> _Exercise requirements_
Copy out all the lines of the data precisely, omitting any pictures.

Extracted records:
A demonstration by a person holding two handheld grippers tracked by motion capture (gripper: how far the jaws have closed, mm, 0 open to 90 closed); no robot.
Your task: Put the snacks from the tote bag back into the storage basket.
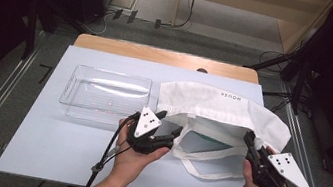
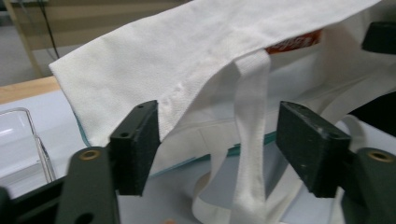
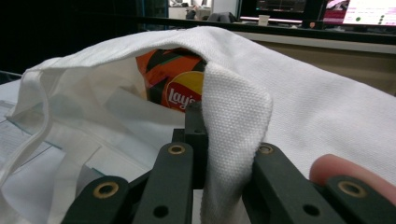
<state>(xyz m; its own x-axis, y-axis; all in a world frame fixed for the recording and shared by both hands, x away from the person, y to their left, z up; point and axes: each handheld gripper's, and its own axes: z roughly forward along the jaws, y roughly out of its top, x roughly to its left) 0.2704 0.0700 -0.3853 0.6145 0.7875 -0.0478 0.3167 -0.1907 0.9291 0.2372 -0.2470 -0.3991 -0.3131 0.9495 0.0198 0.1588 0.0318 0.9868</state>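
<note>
A white cloth tote bag point(image 1: 223, 107) lies on the table with its mouth facing me. My right gripper point(image 1: 250, 138) is shut on the bag's upper rim point(image 3: 233, 116) and holds the mouth lifted. Inside the bag sits an orange Lay's chip packet point(image 3: 175, 84), and its orange edge point(image 2: 294, 42) peeks out under the rim in the left gripper view. My left gripper point(image 1: 169, 124) is open at the left corner of the mouth. The rim touches its left jaw, and a white strap point(image 2: 252, 140) hangs between the jaws of the left gripper point(image 2: 224, 144).
A clear plastic tray point(image 1: 106, 94) stands empty left of the bag. The bag's straps point(image 1: 208, 166) loop loose on the pale table sheet point(image 1: 59, 147) toward me. The wooden table edge point(image 1: 160, 54) runs along the back.
</note>
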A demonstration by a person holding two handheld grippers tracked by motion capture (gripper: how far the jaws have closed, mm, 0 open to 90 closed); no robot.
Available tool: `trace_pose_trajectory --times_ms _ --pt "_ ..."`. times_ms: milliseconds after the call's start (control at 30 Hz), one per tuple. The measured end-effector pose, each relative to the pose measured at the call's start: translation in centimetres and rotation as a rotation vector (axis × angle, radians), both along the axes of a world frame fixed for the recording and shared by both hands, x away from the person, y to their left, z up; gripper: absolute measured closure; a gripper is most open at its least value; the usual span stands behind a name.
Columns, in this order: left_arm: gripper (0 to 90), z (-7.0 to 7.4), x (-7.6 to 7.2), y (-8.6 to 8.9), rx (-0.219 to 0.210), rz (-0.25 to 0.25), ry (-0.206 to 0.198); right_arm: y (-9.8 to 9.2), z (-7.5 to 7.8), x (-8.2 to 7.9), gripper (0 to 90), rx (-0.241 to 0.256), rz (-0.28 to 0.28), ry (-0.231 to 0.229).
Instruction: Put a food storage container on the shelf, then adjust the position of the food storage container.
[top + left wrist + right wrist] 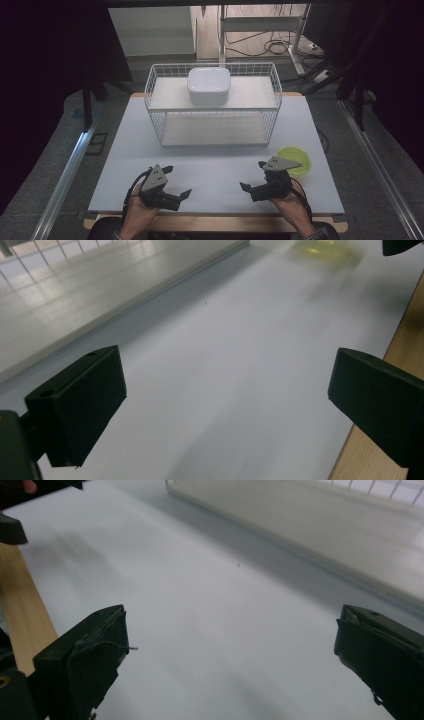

> _Solved exercise_
A demonstration by a person holding two handheld grippers tracked by motion capture (gripper: how far the jaws have closed, mm, 0 open to 90 closed); no robot.
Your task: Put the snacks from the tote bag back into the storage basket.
<state>(xyz m; its own x-axis, y-axis; all in a world frame fixed for the recording and shared by both hands, x away from the person, y to their left, z up; point and axes: each handheld gripper's, and its own axes: z roughly forward along the jaws, y roughly out of its top, x roughly to its left) 0.2704 0.0700 -0.3853 0.6145 0.7875 -0.0478 0.3167 -0.1907 0.9291 0.2372 -0.2470 -0.3991 -0.3131 0.9495 0.0198 0.1588 0.0318 0.9868</state>
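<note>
A white cloth tote bag point(image 1: 223, 107) lies on the table with its mouth facing me. My right gripper point(image 1: 250, 138) is shut on the bag's upper rim point(image 3: 233, 116) and holds the mouth lifted. Inside the bag sits an orange Lay's chip packet point(image 3: 175, 84), and its orange edge point(image 2: 294, 42) peeks out under the rim in the left gripper view. My left gripper point(image 1: 169, 124) is open at the left corner of the mouth. The rim touches its left jaw, and a white strap point(image 2: 252, 140) hangs between the jaws of the left gripper point(image 2: 224, 144).
A clear plastic tray point(image 1: 106, 94) stands empty left of the bag. The bag's straps point(image 1: 208, 166) loop loose on the pale table sheet point(image 1: 59, 147) toward me. The wooden table edge point(image 1: 160, 54) runs along the back.
</note>
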A demonstration by a person holding two handheld grippers tracked by motion capture (gripper: how far the jaws have closed, mm, 0 open to 90 closed); no robot.
Available tool: `trace_pose_trajectory --times_ms _ --pt "_ ..."`. times_ms: milliseconds after the call's start (control at 30 Hz), one per tuple. The measured end-effector pose, each relative to the pose measured at the call's start: translation in centimetres and rotation as a rotation vector (axis × angle, radians), both along the axes of a world frame fixed for the recording and shared by both hands, x away from the person, y to their left, z up; gripper: absolute measured closure; a gripper is most open at its least value; the usual span stands behind a name.
Columns, in this order: left_arm: gripper (0 to 90), z (-7.0 to 7.4), x (-7.6 to 7.2), y (-8.6 to 8.9), rx (-0.219 to 0.210), rz (-0.25 to 0.25), ry (-0.206 to 0.198); right_arm: y (-9.8 to 9.2), z (-7.5 to 7.8), x (-8.2 to 7.9), gripper (0 to 90), rx (-0.241 to 0.256), rz (-0.28 to 0.28), ry (-0.231 to 0.229).
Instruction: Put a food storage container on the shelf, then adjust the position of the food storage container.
[top + left wrist + right wrist] 

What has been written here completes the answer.